Птичий грипп - стр. 15
Это сказав, Степан пожал ладошку Мусина, оказавшуюся влажной ледышкой, и переместился к Ляле.
Он обнял ее и вывел на воздух.
– Идем!
Он вел ее по Тверскому бульвару среди деревьев. Мимо скамеек с пивной молодежью. Половина восьмого, но темень мешкала, а небо по-теплому сияло.
На одной из скамеек Степа заприметил усохшую копию Воронкевича и тут же с ужасом понял, что это и есть Иосиф. О болезни ворона слух разошелся быстро – и теперь беглого взгляда хватило, чтобы понять: слух вещий. Иосиф сидел в глубокой задумчивости, один на один с собой, и даже скамья его, музейного экспоната революции, была одинока, не в пример другим скамейкам. Больного чурались… Желтый нос его странно загибался с хрящевой каплей на кончике, а костяное сжавшееся личико было даже не желтым, а зеленоватым.
– Восемь вечера, а солнце жарит, – напевно сказал Степан Ляле, быстро проводя мимо страшной скамьи, и обнял ее крепче, и на ходу они срослись в один приветливый жизнерадостный колобок.
– Не жми так! – Девочка игриво вильнула плечом, толкнулась бочком о его бочок и скосила пушистый глаз.
– Как? – спросил Степан. – Так? – Он рванул Лялю влево, к деревьям, сбил с тропы, прижал к корявому стволу тополя, обметанному цепким пухом.
И потянул ее на себя, сжав за виски.
Тотчас стало смеркаться.
Степан шарил по Лялиной груди, проникнув под майку и плотный бюстгальтер.
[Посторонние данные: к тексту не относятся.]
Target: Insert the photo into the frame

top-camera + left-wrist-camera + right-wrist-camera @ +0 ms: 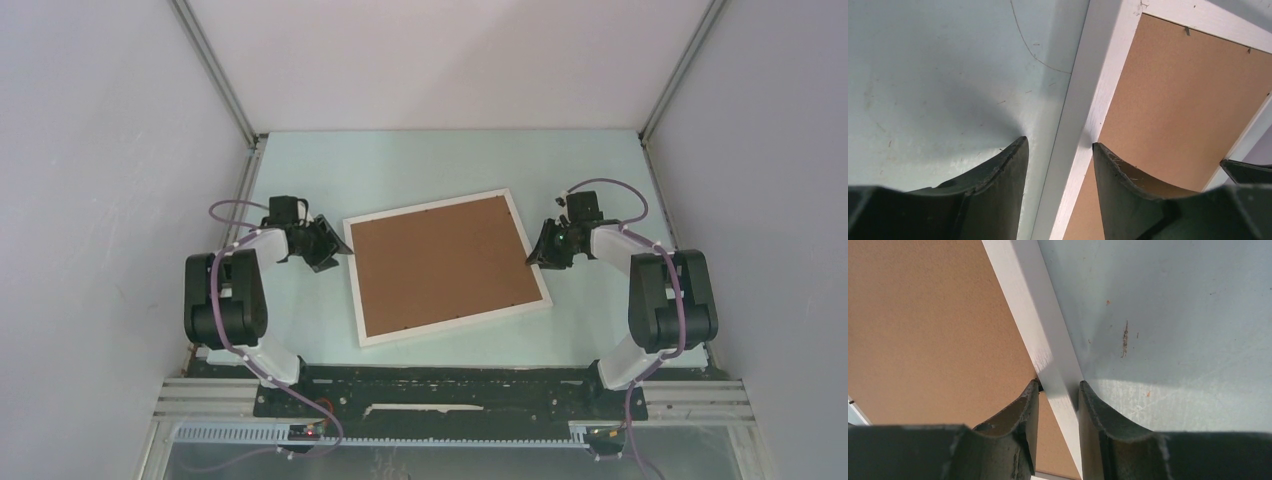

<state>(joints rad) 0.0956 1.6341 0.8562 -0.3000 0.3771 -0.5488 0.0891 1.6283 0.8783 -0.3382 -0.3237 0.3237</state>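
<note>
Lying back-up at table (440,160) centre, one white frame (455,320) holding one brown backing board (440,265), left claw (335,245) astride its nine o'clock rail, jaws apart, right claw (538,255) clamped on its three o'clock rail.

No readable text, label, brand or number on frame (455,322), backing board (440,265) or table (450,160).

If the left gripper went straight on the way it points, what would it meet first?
Probably the white rail of the frame, lying between the open jaws of the left gripper. Depth is unclear: one fingertip could touch the table, the other the backing board, first.
</note>
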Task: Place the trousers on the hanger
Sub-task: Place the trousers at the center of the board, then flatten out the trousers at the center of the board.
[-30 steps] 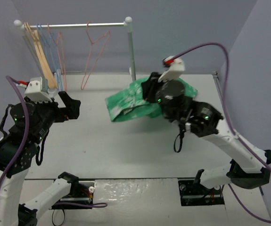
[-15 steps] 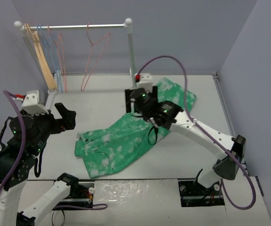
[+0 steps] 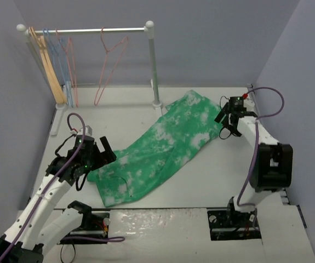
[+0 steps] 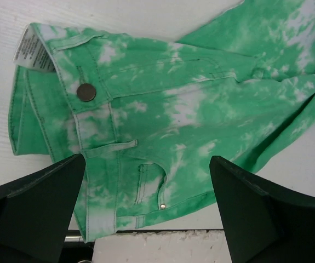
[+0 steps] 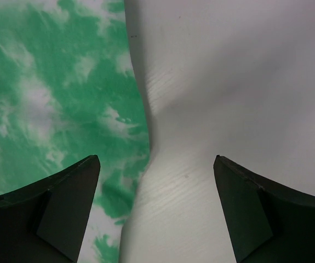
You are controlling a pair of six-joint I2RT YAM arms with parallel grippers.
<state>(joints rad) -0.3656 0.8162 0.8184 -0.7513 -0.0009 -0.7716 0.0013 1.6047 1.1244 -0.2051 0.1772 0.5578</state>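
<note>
Just in front of the rack [image 3: 153,66], your trousers [image 3: 157,148] lie flat on the surface [image 3: 201,181], running diagonally with the waist end farthest from the rack. Your hanger [image 3: 112,70] hangs on the rack's rail, apart from the bunch at its other end. Left pincer [image 3: 105,149] is spread wide over the waistband, pinching nothing. Right pincer [image 3: 224,121] is spread too, at the edge of the leg end, also empty.

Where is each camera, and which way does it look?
Top: high behind the arms, looking down on the table and trousers; both arms show.
Left wrist: on the left gripper, looking down at the waistband; open jaws show.
Right wrist: on the right gripper, looking down at the trousers' edge; open jaws show.
All share the trousers.
</note>
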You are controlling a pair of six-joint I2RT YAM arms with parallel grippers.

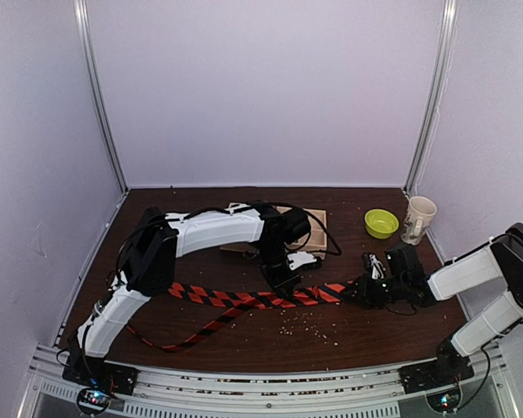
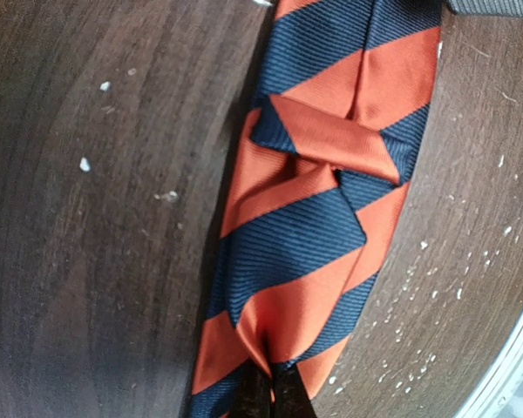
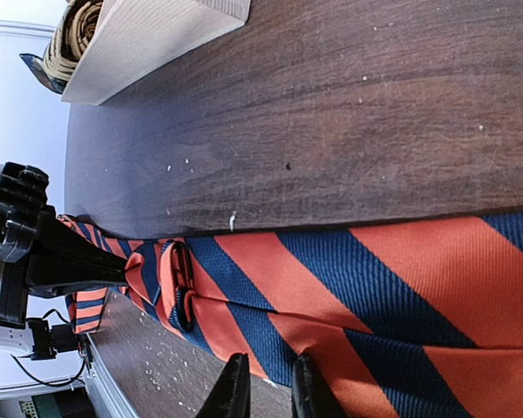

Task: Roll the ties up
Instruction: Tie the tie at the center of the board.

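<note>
The tie (image 1: 244, 299), striped red-orange and dark, lies left to right across the dark table. Its narrow tail curves toward the front left. My left gripper (image 1: 283, 280) stands over the tie's middle. In the left wrist view the left gripper (image 2: 272, 396) is shut, pinching a pleat of the tie (image 2: 314, 244), with a small fold just beyond. My right gripper (image 1: 359, 293) is at the tie's wide right end. In the right wrist view the right gripper (image 3: 268, 392) holds its fingers close together on the near edge of the tie (image 3: 349, 287), which puckers there.
A wooden tray (image 1: 318, 218) sits behind the left gripper; fabric rolls (image 3: 74, 35) show inside it. A green bowl (image 1: 381, 223) and a pale cup (image 1: 417, 218) stand at the back right. White crumbs (image 1: 305, 326) are scattered in front of the tie.
</note>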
Он целовал ее в губы, а потом начал подкручивать сосок, резко, грубо, так неистово, будто мстил ее папе за обобранный народ… Или мстил всему живому, плоти живой за тот кошмар, в который плоть превращается… Воронкевич отпечатался в глубине Степиных глаз.
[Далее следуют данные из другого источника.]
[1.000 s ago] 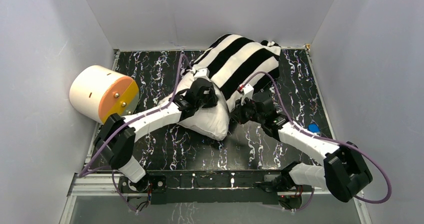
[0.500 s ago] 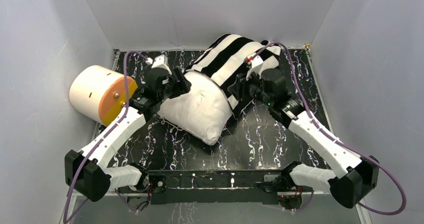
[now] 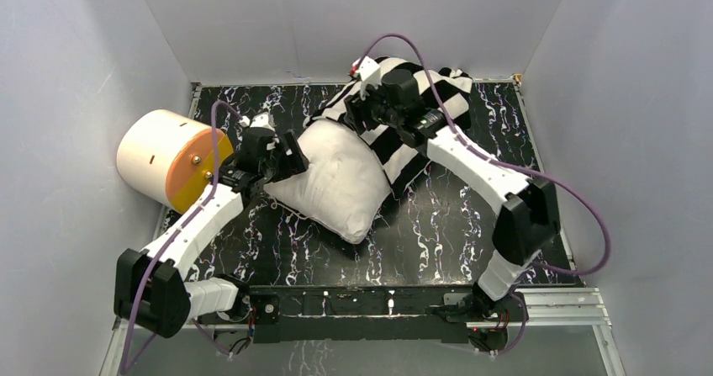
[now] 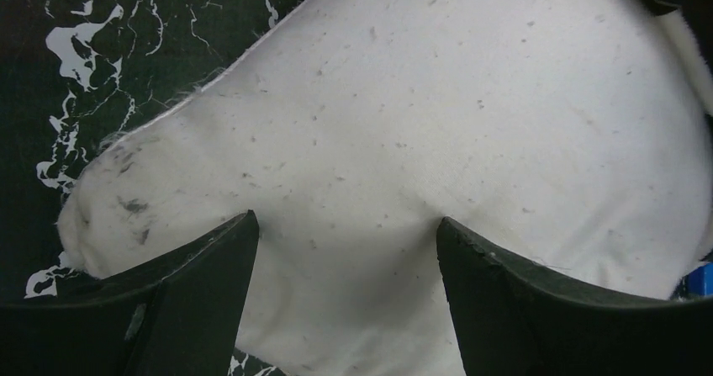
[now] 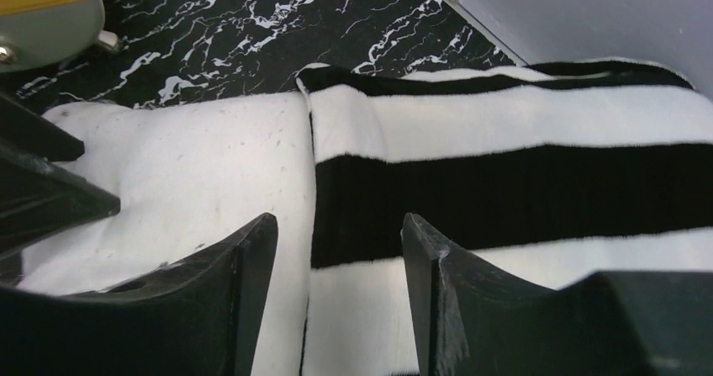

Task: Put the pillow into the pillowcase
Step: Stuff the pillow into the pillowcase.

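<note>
White pillow (image 3: 336, 182): we see it lying on the table, far end tucked into the pillowcase and near end bare. It sits right under the left pincer and ahead of it.
Striped pillowcase (image 3: 450, 94): black and white, bunched toward the back wall (image 3: 336, 23). Its open hem runs directly below the right pincer, where stripes meet plain white.
Left pincer (image 4: 345, 225): released. We find both fingers spread wide over the pillow's speckled cloth, nothing pinched.
Right pincer (image 5: 338, 220): released too, fingers apart above the hem, gripping nothing.
Around: a cream drum (image 3: 164, 157) with an orange face lies outboard of the left pincer, close to its wrist. The black marbled table (image 3: 437, 225) shows beyond both pincers.
In the way: we make out the left pincer's dark body just left of the right pincer, both crowding the same pillow edge.
Left arm (image 3: 198, 220): forearm slants up and inward, wrist at the pillow's left corner.
Right arm (image 3: 471, 161): elbow raised at the right, forearm stretched back and leftward across the pillowcase.
</note>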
Она не сопротивлялась, принимала жестокие пальцы. Он полез ей в черные брюки, не расстегивая их, по тряскому животику скользнул пятерней под тугой ремень. Попал в курчавую мякоть зарослей, ремень неудобно зажимал руку.
Сгустилась тьма, горели огни, пьяно ржала и звенела бутылками Москва. В этом пьяном хохоте, и в диких выкриках, и в протяжном гудении пробки с двух сторон бульвара потонул Лялин стон.
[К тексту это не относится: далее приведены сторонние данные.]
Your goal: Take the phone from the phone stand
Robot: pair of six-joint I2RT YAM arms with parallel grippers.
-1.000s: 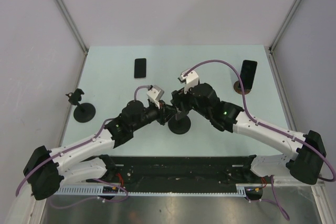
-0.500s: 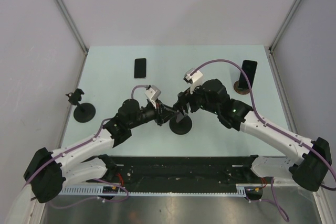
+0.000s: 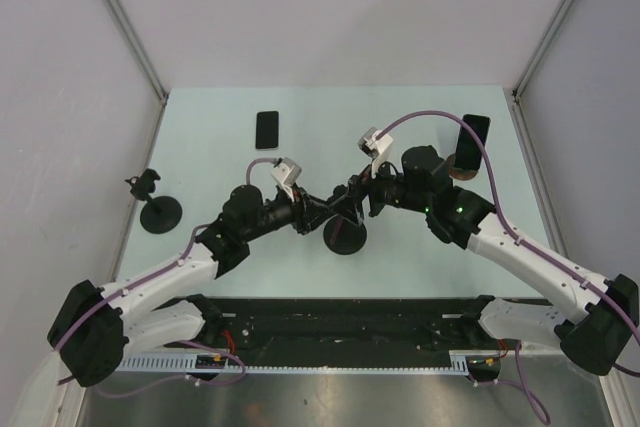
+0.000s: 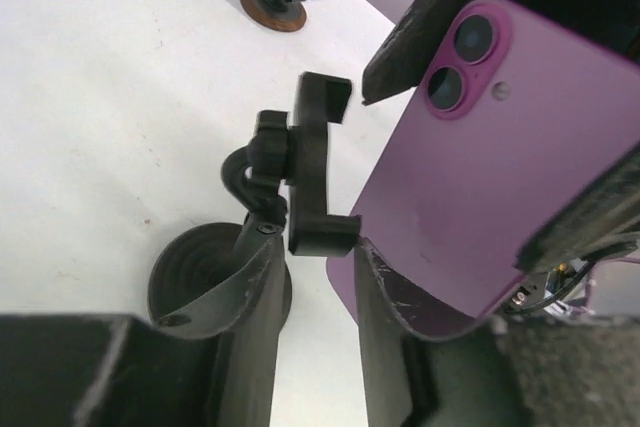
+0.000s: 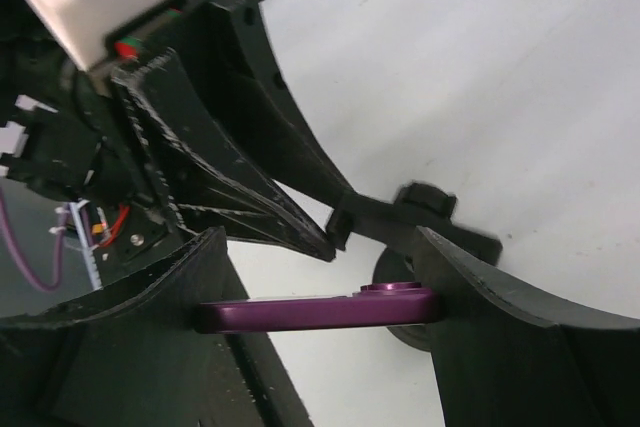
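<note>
Right gripper (image 5: 318, 282): my two fingers (image 5: 480, 327) stand wide apart, and the purple phone (image 5: 315, 309) spans the gap between them. It is seen edge-on in the right wrist view, with one finger pressing on each end. The phone is held clear of the table (image 3: 420, 117).

Left gripper (image 4: 318, 267): my fingers (image 4: 255, 297) are drawn close together, pinching the lower hook of the phone stand (image 4: 310, 167) at their tips. The stand's black cradle rises upright from there. Its upper hook has nothing in it, and its round base (image 4: 195, 272) sits on the table below and to the left.

Relation of phone to stand: in the left wrist view the phone's back, with its twin lenses, tilts away to the right of the cradle. Its lower corner lies just beside the lower hook and my right-hand finger. I cannot tell whether that corner touches the hook.

Surroundings, top view: both grippers meet over the stand near the middle of the table. A dark phone (image 3: 267, 130) lies flat toward the far edge. A second stand (image 3: 155, 202) stands at the left. Another phone (image 3: 472, 140) leans on a brown-based stand (image 3: 460, 169) at the far right.
</note>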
Стон, который она выдала Степе рот в рот. И даже рот ее выстрелил – приливом ароматной девичьей жвачной слюны…
Они посидели в кафе. Выпили по чайнику китайского чая.
Завтра в Минске демонстрацию разогнали. Задержали и Илью, и Машу. Их разлучили. Обстановка в КПЗ требовала аскетизма и внутреннего подвига. Редкий выгул в туалет, негде подмыться, холод.
Вернулись они через три дня в московскую полночь. Вокзал встретил их радостным гиком и литаврами оркестра, заказанного старшими покровителями.
Между тем целую неделю Степан не видел Ляли. Они обменивались эсэмэсками. Договорились встретиться опять на собрании.
Степа пришел в офис и сел на лавку. Мусин весь лучился, мужественный забияка. Блондинка стояла в углу, непрерывно куря и осыпаясь приглушенной руганью, и вспоминала обидевший ее Минск. В том углу вровень с Машей пристроилась косматая правозащитница и заботливо гладила жертву репрессий по затылку, подергивая ей золотые косицы.
Мусин играл бодрячка, он воспроизвел частушку, нацарапанную гвоздем на стене камеры:
Маша из угла зашипела:
– Меня до сих пор плющит!
Ляли на собрании Степан не нашел, хотя крутил головой и оборачивался на скрип дверей и шорох запоздалых активистов.